Please don't top post.

On 4/27/07, Somu <[EMAIL PROTECTED]> wrote:
Please give me one simple example using glob.. I saw the perlopentut,
and perldoc -f open, and perldoc -f glob, but i am unable to make out
anything from them.. I know only how to open files which are in the
same dir or child dir.. But suppose i am in dir D:/Scripts/Test and i
want to open another file E:/Games/readme.txt how do i do it?


open(FH, "<", 'E:\Games\readme.txt');

You've asked four separate questions here: one on paths, one on
globbing, one on finding files, and one pipes. You should probably
split them up into four threads, but here goes:

If you had really read the glob perldoc, you would have seen that it
points you to File::Glob where everything is expalined and there are
at least six examples.  Briefly, then, globbing is a way of generating
lists of files that match certain criteria. It deliberately imitates
the behavior of popular unix shells.
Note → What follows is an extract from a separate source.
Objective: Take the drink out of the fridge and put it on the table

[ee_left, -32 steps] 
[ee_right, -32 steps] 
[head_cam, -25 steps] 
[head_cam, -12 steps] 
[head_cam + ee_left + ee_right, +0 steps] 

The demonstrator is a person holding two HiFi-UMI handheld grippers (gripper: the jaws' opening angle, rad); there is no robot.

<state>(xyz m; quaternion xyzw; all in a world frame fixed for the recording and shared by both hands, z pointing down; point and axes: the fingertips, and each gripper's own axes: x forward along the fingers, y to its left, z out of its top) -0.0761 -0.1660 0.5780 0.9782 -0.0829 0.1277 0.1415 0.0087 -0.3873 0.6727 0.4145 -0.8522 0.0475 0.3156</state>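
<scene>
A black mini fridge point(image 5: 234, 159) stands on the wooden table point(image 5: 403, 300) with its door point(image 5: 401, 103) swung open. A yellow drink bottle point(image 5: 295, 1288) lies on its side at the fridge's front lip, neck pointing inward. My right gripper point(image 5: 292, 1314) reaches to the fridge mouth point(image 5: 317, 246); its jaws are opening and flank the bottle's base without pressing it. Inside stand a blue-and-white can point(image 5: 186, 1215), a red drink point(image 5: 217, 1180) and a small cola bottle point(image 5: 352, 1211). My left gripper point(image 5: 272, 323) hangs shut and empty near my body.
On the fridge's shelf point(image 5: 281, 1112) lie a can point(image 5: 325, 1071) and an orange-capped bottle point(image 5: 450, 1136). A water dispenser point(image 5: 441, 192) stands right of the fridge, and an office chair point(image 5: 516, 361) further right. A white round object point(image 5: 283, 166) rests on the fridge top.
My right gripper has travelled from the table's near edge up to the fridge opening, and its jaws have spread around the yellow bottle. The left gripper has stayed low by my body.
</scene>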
Something like

   my @files = <*.doc>;

will find all the files in the current directory with filenames ending
in ".doc". To use it with open, you'd put it in a loop, e.g.:

   while (<*.doc>) {
       open(FH, ">", $_) or die "$!\n";
       # do something
       close FH;
   }

This makes it convenient to work with multiple files that match a
particular patter, but it doesn't change the fact that to open a file,
you have to know where it is. since only you know your filesystem and
where your files might be stored, you have to provide a valid relative
or absolute path. If you don't know where the file is, you need to
find it somehow. File::Find would be a good place to start.

Pipes are something else entirely. A pipe lets you pass output from
from one program to another. opening a pipe for reading will let you
read the output of another program into your perl program. Opening a
pipe for writing will pass whatever you write to the filehandle to an
external program. So something like

   open(FH, ">", "| /WINDOWS/System32/notepad.exe") or die "$!\n";

Would send anythig you print to FH on along to notepad. But since
notepad doesn't, I think, read from STDIN, it probably won't do
anything useful. You'll probably need to use Win32::OLE or some other
Windows API to pass your data to notepad.